2. Pray. James tells us, “You have not because you ask not” (Jas. 4:2b). If you’re looking for a job, continue to ask God for work. One of the best things that can happen during this season is that God uses this time of unemployment to rekindle your confidence in the fact that He answers prayer. The earnestness of your desire and need can be an impetus to nearer communion with Him. If your prayer life before this situation looked like leaving occasional voicemails for someone who you weren’t sure was going to call you back, maybe now you’ll more often bear the excitement and/or appreciation of someone who has been ushered into the presence of the King, allowed an audience with Him, and for however long you desire, you are able to bow and plead your case before the One who loves you and gave His Son for you.

3. Assess the Situation (In the Present). A few years back I saw a statistic that read, ’80 percent of Americans are discontent with their jobs – most have no consistent sense of fulfillment.’ If you were a part of that 80% before you lost your job, recognize the opportunity you now have in light of God’s providence. Perhaps, God will use this time to lead you towards a job doing something you enjoy more and find more fulfilling. During this season it’s good to ask yourself questions like: “What kind of job, or jobs, would I like to have?” Or, “do I have any skills, whereby I can begin offering a service to people even while I’m in between jobs?”

4. Let finding a job become your full-time job. One of the pitfalls of unemployment is that when a person loses the structure they’ve gotten used to, they can feel overwhelmed by the amount of free time they have. Feeling that way, and without a sense of direction, can be paralyzing. That’s why it’s important to immediately create a schedule. What should happen upon hearing the news of unemployment is that a person should immediately grab a note pad or a calendar or access an excel spreadsheet and begin creating a schedule. Interwoven throughout the schedule should be action steps that one can take in finding a job or seeking work, along with ways of using their time to serve others.

5. Serve in your local church/ fellowship with other Christians. A few years back the connection between the body of Christ and finding employment was illustrated before my eyes in a series of three ‘praise reports’ that happened in a relatively close period of time. One person went from doing something they didn’t enjoy so much, to working in a Christian school alongside another teacher. Though the days can be long and the demand can be great, so is the reward. In the two other cases, God used two people to help each person get their respective jobs. In one instance, two people helped drive someone to local businesses to see if they were hiring. The first three places said “no” but the fourth hired this individual on the spot. Imagine the excitement as they said to one another, “Wait a minute, they just gave you the job? Right now? Praise God!” And in the other case, one person spoke to another on behalf of the person that was unemployed. It turned out that the second person in the chain of assistance knew a local store manager and introduced the young man to her in the hopes that their business would give him a job. Well, the manager hired the person as a favor, and shortly thereafter, and for the duration of that person’s time there, they performed well and demonstrated that the decision to hire him was a good one.

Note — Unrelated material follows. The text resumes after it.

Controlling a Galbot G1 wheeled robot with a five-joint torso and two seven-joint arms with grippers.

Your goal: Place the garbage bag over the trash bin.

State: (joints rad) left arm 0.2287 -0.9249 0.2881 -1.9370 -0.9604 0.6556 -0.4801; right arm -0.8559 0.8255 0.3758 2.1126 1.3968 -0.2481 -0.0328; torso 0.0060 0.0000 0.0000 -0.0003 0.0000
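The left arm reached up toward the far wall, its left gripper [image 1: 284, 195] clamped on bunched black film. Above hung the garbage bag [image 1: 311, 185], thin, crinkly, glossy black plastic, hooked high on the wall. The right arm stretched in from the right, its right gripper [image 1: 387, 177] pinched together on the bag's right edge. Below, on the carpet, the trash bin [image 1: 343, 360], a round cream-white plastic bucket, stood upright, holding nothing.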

If you will do these things with a mindset that realizes and embraces that the goal of your life is to glorify God, you can have confidence that you’re being a faithful steward of the time you’ve been given and the season that you are in. If you are Christ’s, remember, you are His and He is your Shepherd. He will lead you where He wants you to go. These steps may seem small, but even if they were, we remember the principle learned in Matthew 25, when the Master commends the faithful steward saying, “Well done, good and faithful servant. You have been faithful over a little, I will put you in charge of much more” (Mt 25:23).